**WORK TASK:** Transcribe only the part of the material below that begins at the line containing "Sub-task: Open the" and ends at the line containing "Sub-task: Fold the", with both kept and images left out.

########################################

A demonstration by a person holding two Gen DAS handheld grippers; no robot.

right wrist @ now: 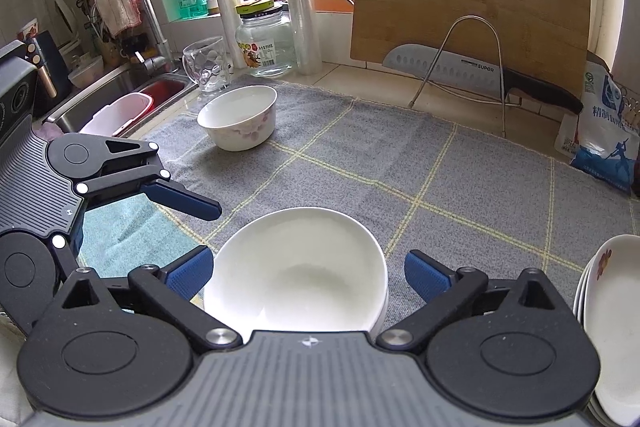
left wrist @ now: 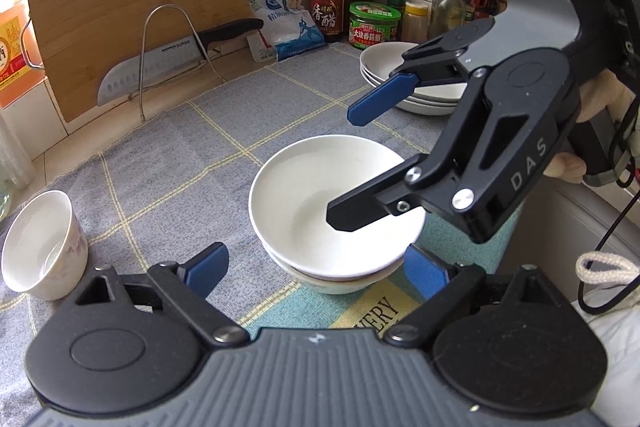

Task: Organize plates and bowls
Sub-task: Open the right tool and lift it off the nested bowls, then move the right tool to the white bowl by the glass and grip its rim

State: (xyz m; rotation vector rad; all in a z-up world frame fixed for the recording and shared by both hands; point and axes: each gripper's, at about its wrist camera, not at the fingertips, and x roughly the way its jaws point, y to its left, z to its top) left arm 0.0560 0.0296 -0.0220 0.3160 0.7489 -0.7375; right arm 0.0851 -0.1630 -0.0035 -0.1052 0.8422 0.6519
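While both grippers stand wide and hold nothing, the stacked bowls (left wrist: 332, 215) sit on the cloth (left wrist: 168, 155) straight ahead, at twelve o'clock, of each. The right gripper (right wrist: 306, 277) straddles the top bowl, pads clear of its rim. The left gripper (left wrist: 316, 269) flanks the stack. A loose bowl (right wrist: 240, 121) waits at eleven o'clock, nearer the left; plates (right wrist: 612, 327) lie at three.

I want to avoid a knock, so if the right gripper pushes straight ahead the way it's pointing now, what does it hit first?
Most likely the plain white ceramic bowl stacked on another bowl: it sits between the open right gripper fingers. Beyond lies the grey checked cloth. Depth is hard to judge.
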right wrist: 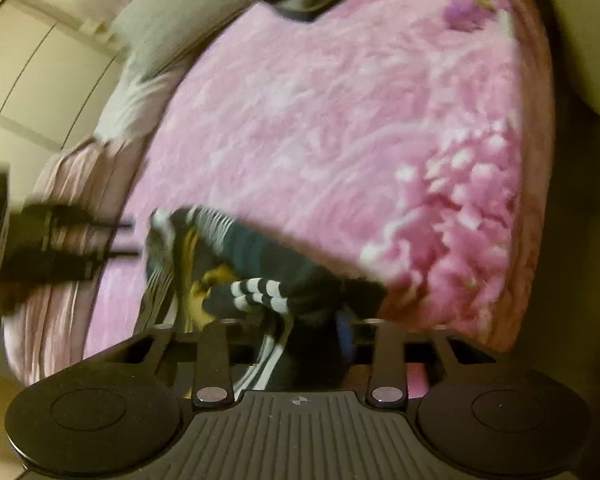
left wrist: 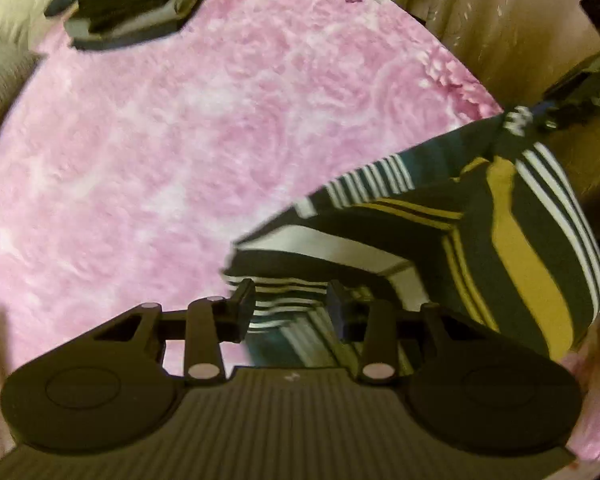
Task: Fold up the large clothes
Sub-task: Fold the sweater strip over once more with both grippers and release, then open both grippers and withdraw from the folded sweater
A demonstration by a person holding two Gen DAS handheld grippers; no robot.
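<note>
On the pink bed [left wrist: 180,152], a striped garment [left wrist: 480,220] is lying bunched near the edge. Both the left gripper [left wrist: 291,308] and right gripper [right wrist: 292,344] are standing part-open with its cloth sitting loosely between their jaws.

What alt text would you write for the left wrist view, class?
A dark striped garment with white and yellow bands lies on a pink floral blanket, its near edge between the left gripper's parted fingers. A dark folded pile sits at the far end.
</note>
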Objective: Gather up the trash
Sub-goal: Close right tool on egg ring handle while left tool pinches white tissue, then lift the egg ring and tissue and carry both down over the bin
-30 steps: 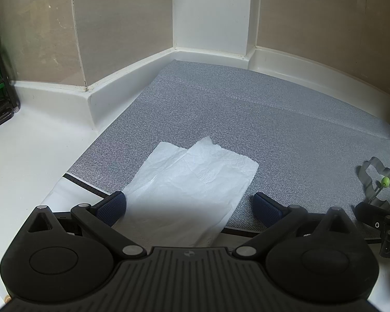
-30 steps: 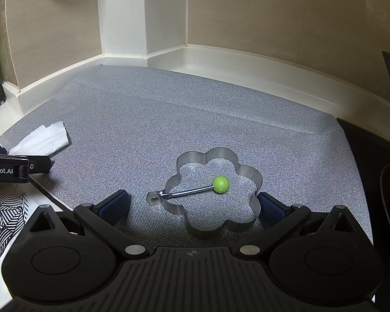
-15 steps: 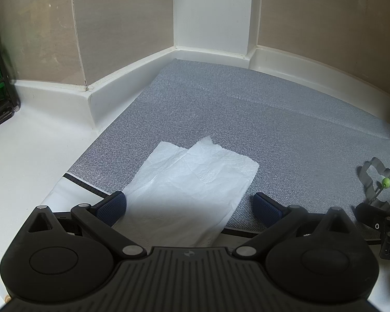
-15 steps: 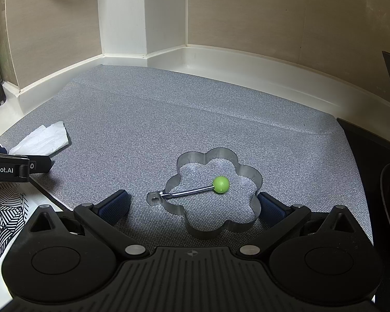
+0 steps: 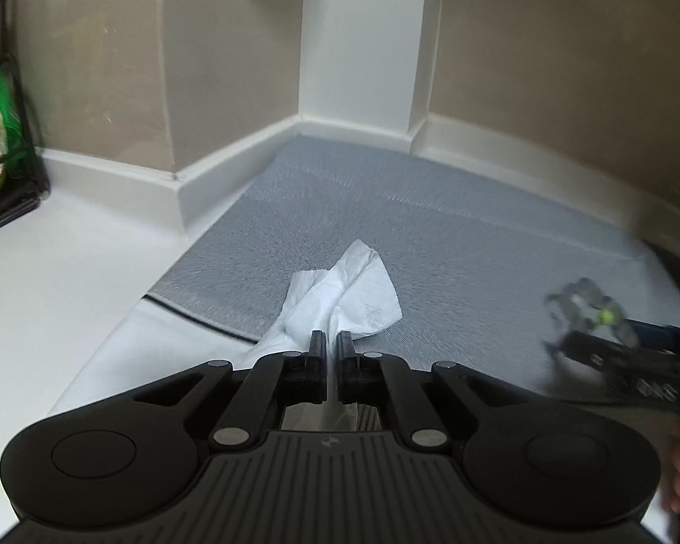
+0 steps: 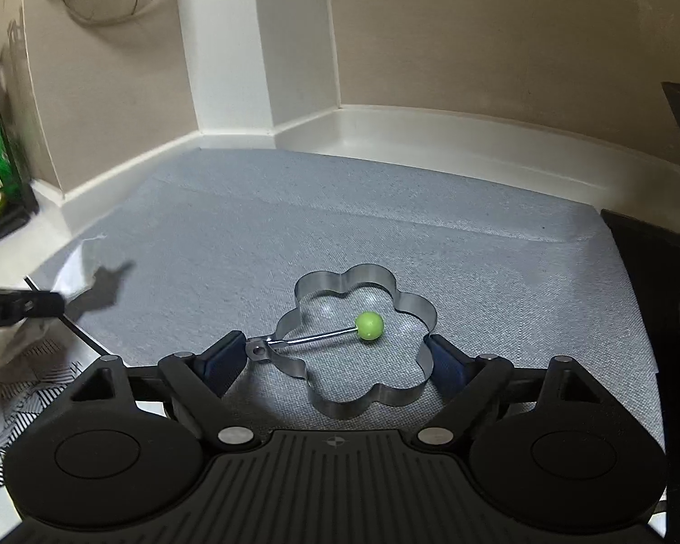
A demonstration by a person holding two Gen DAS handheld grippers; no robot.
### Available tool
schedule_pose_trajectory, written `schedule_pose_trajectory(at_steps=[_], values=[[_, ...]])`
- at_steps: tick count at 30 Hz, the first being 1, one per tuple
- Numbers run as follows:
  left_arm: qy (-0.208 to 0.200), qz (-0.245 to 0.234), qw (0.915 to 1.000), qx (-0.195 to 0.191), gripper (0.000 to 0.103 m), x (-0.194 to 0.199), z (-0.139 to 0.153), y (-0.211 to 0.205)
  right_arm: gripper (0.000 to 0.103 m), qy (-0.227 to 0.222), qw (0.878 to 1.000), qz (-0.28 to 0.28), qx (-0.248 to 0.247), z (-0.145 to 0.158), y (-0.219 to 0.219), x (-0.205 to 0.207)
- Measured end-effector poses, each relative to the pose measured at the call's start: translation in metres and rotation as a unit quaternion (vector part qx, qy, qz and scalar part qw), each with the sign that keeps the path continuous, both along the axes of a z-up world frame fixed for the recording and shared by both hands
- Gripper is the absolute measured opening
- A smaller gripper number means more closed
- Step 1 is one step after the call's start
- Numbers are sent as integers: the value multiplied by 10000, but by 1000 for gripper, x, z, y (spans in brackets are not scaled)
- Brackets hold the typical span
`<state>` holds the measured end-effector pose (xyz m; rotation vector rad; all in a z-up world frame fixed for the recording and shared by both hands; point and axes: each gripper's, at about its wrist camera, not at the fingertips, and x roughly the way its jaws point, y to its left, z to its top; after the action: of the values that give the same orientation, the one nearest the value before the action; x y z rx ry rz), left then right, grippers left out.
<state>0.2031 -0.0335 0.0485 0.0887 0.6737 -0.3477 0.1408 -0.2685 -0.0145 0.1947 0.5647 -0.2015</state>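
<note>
Your left gripper (image 5: 332, 344) pinches the tissue (image 5: 344, 303), jaws closed since a second ago.
Your right gripper (image 6: 335, 358), jaws wide, brackets the flower-shaped ring (image 6: 408, 303) at 12 o'clock; nothing in containers.

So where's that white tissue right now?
In the left wrist view, the tissue is pinched in the left gripper, bunched up over the near edge of the grey mat.

Both wrist views look low across one grey mat (image 5: 453, 245).
</note>
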Motion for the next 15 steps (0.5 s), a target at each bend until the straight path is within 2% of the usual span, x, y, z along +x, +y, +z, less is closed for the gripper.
schedule_pose_trajectory(at_steps=[6, 9, 15], values=[[-277, 5, 9994, -196, 4, -64, 14, 35, 87, -85, 9997, -14, 210, 1, -4, -1], [-411, 88, 9990, -154, 4, -103, 18, 57, 87, -168, 9996, 22, 243, 2, -2, -6], [-130, 693, 9975, 40, 4, -161, 20, 110, 87, -300, 9978, -125, 572, 2, -11, -11]])
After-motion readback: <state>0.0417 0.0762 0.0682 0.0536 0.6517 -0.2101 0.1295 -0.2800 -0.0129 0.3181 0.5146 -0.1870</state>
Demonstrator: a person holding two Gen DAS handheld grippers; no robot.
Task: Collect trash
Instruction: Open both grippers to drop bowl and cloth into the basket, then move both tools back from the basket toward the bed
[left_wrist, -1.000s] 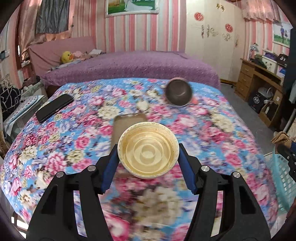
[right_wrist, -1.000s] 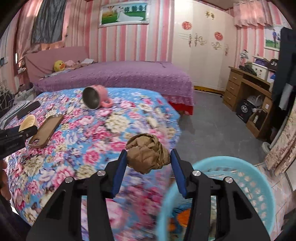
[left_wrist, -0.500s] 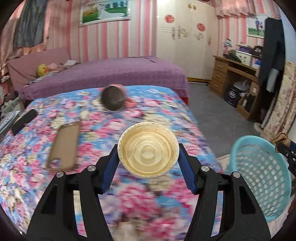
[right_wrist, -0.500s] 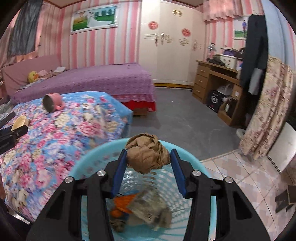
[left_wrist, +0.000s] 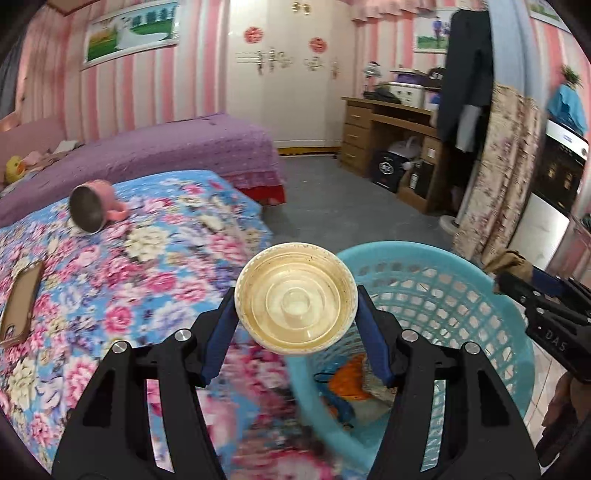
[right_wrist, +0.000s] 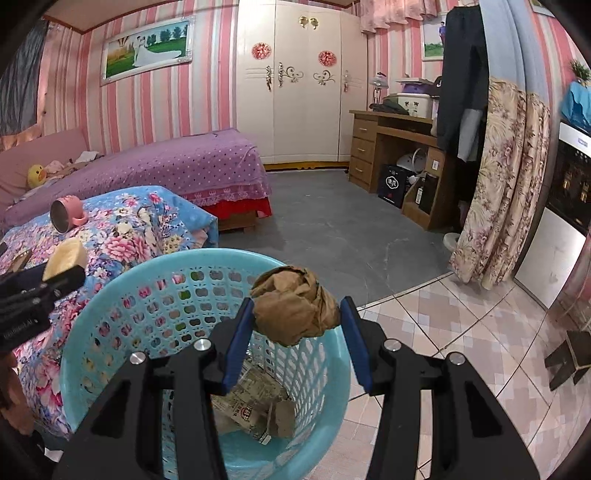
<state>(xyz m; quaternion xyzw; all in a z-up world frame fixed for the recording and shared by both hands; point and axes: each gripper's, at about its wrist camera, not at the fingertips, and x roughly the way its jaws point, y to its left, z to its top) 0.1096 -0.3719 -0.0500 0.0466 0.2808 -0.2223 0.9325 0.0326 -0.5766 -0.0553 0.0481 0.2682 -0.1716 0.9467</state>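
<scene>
The left gripper (left_wrist: 295, 314) has its two blue fingers (left_wrist: 218, 341) about half spread and pressed on either side of one pale yellow cup (left_wrist: 295, 301), whose open mouth faces the camera. Below and right of those fingers stands one turquoise basket (left_wrist: 424, 258), with an orange scrap (left_wrist: 347, 380) inside it. The white letters "DAS" show on the black body of the other gripper at the right edge; the rest of the word is cut off.

The right gripper (right_wrist: 297, 325) has its fingers (right_wrist: 238, 339) somewhat narrower, clamped on one ball of crumpled brown paper (right_wrist: 295, 306). The ball hangs over the basket (right_wrist: 110, 295), just inside its far rim. Under the fingers, in the basket's bottom, lies a printed wrapper (right_wrist: 255, 402) with a red oval label; its writing is too small to read.

Left of both pairs of fingers is the flowered bed (left_wrist: 129, 258), bearing one pink mug (left_wrist: 92, 206) on its side and one phone (left_wrist: 20, 302). A black bag (right_wrist: 393, 184) under the desk carries white characters, unreadable.
</scene>
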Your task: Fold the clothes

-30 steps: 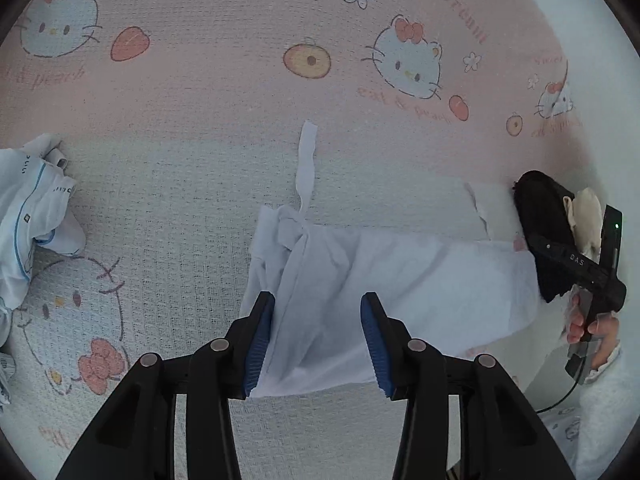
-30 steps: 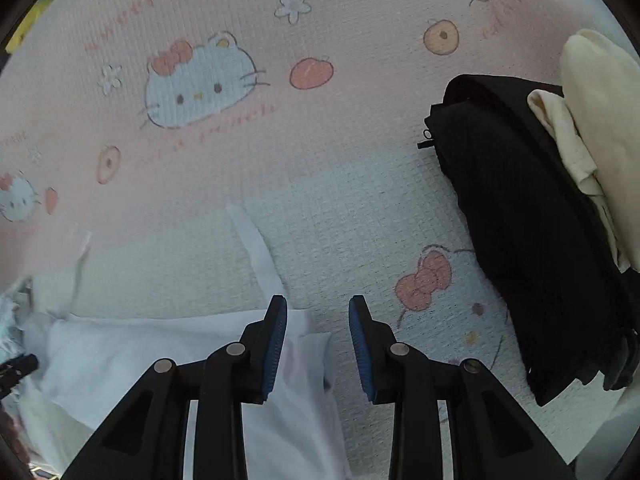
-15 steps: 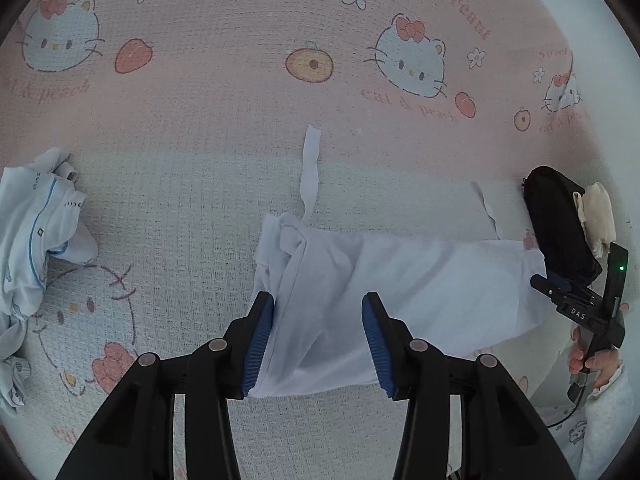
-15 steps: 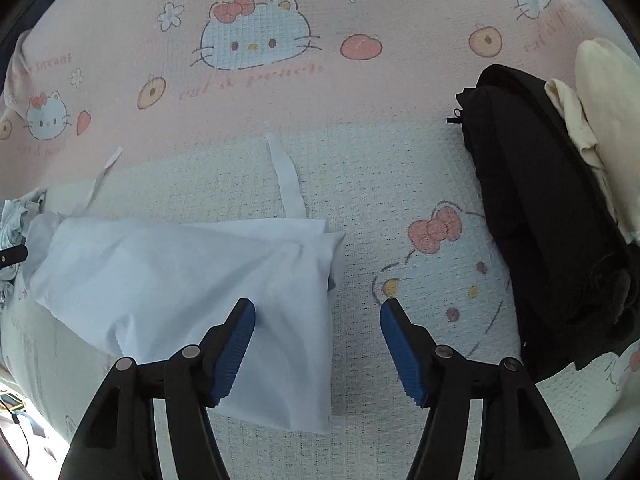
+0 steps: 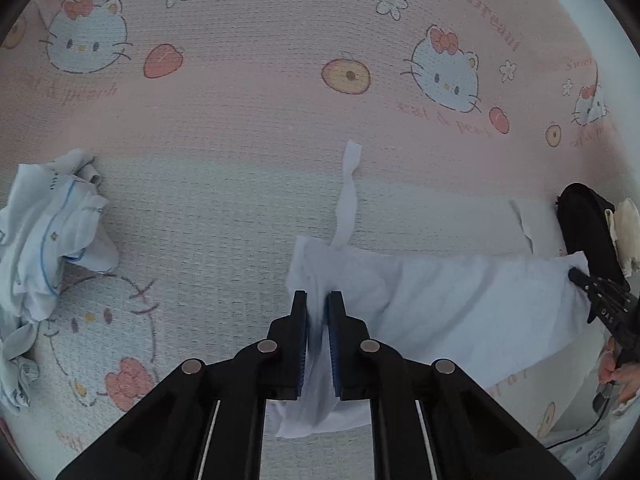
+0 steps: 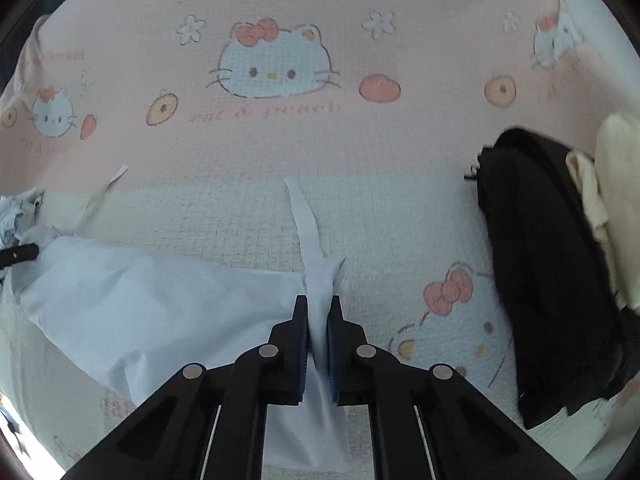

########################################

**RESULT FOR THIS EXERCISE:**
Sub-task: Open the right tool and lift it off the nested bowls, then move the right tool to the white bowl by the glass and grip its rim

State: (xyz m; rotation vector rad; all in a z-up world frame fixed for the recording and shared by both hands; point and axes: each gripper's, at about its wrist camera, not at the fingertips, and x roughly the way its jaws point, y to its left, z to its top) left arm 0.0560 0.0296 -0.0220 0.3160 0.7489 -0.7375; right arm 0.0851 -0.1630 -0.0035 -0.1052 0.8422 0.6519
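While both grippers stand wide and hold nothing, the stacked bowls (left wrist: 332, 215) sit on the cloth (left wrist: 168, 155) straight ahead, at twelve o'clock, of each. The right gripper (right wrist: 306, 277) straddles the top bowl, pads clear of its rim. The left gripper (left wrist: 316, 269) flanks the stack. A loose bowl (right wrist: 240, 121) waits at eleven o'clock, nearer the left; plates (right wrist: 612, 327) lie at three.

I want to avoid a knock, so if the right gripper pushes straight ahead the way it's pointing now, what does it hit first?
Most likely the plain white ceramic bowl stacked on another bowl: it sits between the open right gripper fingers. Beyond lies the grey checked cloth. Depth is hard to judge.
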right wrist: 
left wrist: 
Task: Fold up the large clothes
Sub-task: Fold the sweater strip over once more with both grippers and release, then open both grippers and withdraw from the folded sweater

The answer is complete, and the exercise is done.